Task to carry out:
What lines in the records below mention "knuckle"? List them all.

[Stored dataset items]

[Start of section]

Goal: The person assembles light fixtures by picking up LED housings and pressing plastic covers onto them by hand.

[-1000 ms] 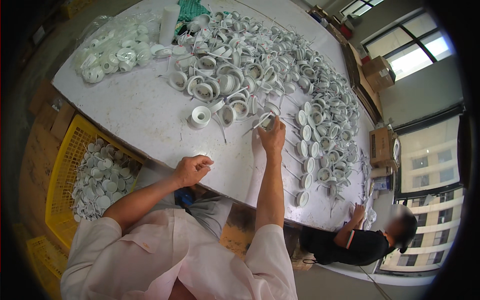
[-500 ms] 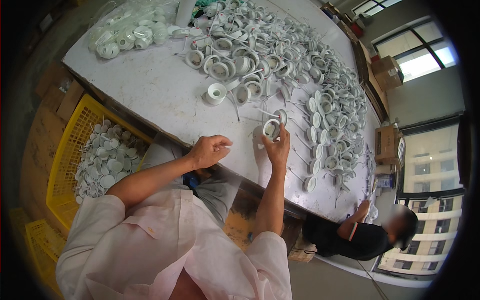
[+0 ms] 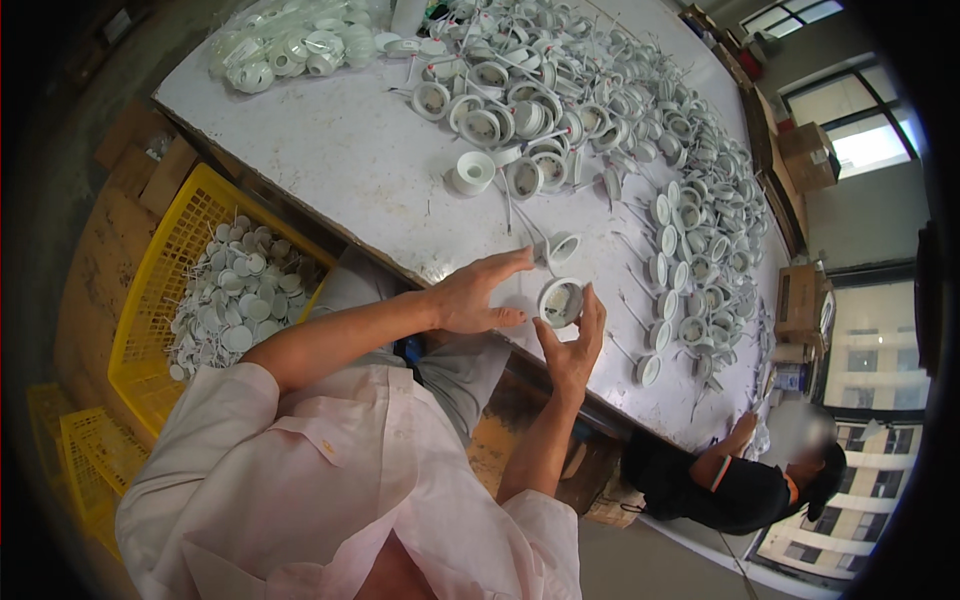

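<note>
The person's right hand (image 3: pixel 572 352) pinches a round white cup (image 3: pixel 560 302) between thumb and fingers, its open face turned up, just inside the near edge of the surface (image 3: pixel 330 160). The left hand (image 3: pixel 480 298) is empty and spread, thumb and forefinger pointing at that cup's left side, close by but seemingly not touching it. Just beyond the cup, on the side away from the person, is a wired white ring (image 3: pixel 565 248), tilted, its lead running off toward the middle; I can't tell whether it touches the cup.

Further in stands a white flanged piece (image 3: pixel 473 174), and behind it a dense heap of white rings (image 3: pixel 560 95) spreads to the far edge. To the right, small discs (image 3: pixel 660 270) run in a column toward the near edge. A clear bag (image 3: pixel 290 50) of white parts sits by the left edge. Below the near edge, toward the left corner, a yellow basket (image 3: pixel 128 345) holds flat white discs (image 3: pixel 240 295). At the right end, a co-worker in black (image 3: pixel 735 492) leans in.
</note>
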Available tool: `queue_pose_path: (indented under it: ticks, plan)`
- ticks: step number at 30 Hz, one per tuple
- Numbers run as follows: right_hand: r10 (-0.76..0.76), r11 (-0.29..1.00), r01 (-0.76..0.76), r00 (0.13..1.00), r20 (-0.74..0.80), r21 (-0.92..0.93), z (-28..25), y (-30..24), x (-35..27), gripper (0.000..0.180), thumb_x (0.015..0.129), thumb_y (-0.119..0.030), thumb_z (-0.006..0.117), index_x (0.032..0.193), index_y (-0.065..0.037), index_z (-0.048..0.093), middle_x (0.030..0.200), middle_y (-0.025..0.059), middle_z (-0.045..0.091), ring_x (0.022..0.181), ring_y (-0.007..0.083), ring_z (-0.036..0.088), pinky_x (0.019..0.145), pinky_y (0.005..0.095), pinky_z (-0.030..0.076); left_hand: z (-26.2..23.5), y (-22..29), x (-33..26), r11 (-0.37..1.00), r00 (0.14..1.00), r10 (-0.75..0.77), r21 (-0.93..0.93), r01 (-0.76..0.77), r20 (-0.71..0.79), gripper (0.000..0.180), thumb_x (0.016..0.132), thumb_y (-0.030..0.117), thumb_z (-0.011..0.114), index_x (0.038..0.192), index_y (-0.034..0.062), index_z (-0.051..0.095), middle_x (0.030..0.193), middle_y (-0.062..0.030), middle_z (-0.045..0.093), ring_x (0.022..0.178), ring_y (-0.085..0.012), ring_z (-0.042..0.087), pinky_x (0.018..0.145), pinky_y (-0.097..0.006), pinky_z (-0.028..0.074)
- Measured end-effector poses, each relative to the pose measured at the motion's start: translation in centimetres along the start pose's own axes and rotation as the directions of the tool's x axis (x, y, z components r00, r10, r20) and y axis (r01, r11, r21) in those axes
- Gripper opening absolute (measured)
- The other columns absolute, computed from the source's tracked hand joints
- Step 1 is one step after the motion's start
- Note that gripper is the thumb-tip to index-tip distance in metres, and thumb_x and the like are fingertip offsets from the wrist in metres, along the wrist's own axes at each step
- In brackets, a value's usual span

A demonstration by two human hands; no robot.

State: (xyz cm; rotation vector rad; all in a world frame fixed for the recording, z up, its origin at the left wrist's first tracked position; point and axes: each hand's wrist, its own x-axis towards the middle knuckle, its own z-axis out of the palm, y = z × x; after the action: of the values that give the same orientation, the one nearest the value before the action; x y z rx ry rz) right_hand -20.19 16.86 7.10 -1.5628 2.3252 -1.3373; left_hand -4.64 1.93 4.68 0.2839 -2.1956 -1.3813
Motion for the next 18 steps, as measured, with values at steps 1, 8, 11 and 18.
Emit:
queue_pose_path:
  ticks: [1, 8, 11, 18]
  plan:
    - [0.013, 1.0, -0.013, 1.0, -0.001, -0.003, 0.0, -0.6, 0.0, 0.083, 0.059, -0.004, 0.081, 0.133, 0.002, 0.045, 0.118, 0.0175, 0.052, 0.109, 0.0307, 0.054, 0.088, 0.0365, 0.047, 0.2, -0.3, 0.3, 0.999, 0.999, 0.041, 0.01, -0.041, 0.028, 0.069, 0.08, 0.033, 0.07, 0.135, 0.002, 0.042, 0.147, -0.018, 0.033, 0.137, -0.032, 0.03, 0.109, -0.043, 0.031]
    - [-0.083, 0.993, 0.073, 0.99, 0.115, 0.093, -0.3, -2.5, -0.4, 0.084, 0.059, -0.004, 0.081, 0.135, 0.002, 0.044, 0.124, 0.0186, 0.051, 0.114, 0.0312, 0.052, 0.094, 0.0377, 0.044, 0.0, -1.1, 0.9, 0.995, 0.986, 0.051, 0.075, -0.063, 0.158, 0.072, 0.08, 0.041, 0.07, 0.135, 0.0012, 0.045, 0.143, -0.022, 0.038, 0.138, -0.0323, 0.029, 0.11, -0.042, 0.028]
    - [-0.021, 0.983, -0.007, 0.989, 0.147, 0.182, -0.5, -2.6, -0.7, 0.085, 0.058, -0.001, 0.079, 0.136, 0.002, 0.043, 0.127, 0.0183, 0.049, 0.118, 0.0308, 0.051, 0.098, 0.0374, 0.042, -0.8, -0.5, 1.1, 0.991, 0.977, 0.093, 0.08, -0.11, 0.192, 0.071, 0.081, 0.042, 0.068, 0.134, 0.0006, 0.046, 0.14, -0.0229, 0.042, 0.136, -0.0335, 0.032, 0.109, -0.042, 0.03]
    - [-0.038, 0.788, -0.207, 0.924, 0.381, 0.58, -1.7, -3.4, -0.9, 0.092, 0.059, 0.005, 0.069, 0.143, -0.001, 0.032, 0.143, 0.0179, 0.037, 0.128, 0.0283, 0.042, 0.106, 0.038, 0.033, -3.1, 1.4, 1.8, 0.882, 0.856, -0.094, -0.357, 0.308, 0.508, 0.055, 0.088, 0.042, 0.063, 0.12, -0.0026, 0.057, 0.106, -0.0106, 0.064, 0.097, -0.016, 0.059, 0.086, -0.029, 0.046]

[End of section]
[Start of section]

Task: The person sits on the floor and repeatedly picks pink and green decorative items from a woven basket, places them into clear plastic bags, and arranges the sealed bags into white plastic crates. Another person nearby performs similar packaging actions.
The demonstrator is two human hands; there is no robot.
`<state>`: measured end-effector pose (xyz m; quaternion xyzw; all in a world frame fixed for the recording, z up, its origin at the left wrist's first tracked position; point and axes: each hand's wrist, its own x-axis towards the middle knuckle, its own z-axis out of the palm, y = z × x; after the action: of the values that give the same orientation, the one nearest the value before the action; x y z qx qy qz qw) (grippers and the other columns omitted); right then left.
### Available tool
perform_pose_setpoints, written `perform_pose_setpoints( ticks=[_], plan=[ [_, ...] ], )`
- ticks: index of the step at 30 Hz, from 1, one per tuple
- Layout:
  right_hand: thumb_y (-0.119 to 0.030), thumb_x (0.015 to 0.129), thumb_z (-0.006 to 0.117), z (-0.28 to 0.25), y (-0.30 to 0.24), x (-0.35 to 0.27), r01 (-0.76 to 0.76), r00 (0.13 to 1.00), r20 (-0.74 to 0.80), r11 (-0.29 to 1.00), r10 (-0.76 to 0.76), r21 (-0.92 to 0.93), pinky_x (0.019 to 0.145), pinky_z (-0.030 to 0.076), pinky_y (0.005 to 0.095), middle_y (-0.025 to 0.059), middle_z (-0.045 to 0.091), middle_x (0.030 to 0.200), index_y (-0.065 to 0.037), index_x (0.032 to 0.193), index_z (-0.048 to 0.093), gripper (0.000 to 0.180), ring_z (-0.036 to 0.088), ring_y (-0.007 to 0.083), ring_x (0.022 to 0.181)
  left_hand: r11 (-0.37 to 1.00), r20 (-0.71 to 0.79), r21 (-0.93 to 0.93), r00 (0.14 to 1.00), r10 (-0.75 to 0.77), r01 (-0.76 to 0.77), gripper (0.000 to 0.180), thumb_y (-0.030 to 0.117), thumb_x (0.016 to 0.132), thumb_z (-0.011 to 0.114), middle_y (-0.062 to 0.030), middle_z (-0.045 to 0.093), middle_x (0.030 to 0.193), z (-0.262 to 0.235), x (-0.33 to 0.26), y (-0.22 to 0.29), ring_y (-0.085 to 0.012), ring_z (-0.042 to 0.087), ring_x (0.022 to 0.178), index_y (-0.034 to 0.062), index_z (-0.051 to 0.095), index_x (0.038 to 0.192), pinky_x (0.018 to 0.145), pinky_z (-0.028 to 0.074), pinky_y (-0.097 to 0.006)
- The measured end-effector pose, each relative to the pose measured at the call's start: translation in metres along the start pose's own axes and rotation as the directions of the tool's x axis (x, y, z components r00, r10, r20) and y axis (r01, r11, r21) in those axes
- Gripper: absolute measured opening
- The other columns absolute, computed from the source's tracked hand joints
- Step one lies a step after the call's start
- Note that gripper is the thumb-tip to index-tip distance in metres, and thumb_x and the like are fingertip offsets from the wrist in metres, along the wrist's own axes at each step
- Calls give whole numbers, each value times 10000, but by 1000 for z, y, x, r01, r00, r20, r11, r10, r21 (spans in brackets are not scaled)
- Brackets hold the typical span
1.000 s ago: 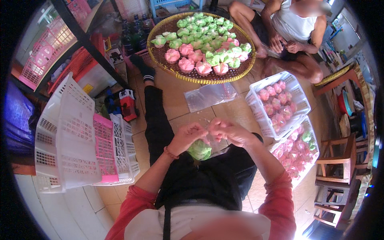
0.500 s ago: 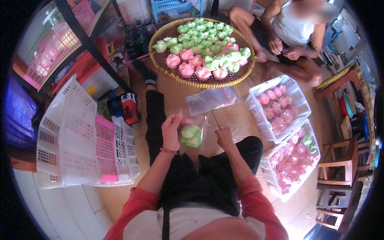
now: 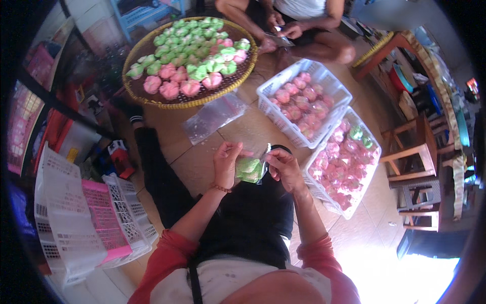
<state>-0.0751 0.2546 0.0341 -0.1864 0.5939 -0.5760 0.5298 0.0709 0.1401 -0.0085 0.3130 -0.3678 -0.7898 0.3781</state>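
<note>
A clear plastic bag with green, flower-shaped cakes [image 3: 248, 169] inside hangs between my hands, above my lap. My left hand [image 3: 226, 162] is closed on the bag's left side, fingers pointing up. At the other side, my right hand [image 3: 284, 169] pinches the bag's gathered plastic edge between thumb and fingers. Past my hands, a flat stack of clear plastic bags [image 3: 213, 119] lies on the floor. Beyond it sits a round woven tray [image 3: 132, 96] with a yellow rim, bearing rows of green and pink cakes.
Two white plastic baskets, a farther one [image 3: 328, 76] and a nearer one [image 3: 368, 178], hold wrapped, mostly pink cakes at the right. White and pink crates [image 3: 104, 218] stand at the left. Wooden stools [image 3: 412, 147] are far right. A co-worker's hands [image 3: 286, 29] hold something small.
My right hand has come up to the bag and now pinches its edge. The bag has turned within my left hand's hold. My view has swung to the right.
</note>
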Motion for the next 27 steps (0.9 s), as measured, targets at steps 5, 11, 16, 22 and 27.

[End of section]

Expected answer:
State: (xyz cm; rotation vector rad; all in a world frame fixed for the recording, z up, its origin at the left wrist's first tracked position; point and axes: each hand's wrist, its own x-axis towards the middle knuckle, its own z-axis out of the palm, y = z × x; after the action: of the values that give the same orientation, the one nearest the value before the action; x y z rx ry rz) right_hand -20.19 16.86 7.10 -1.5628 2.3252 -1.3373; left_hand -4.64 1.93 4.68 0.2839 -2.1956 -1.3813
`<state>`: measured end-effector pose (xyz m; quaternion xyzw; all in a world frame fixed for the recording, z up, its origin at the left wrist's first tracked position; point and axes: each hand's wrist, its own x-axis towards the middle knuckle, its own z-axis out of the palm, y = z × x; after the action: of the values that give the same orientation, the one nearest the value before the action; x y z qx qy qz qw) (grippers and the other columns omitted); right then left.

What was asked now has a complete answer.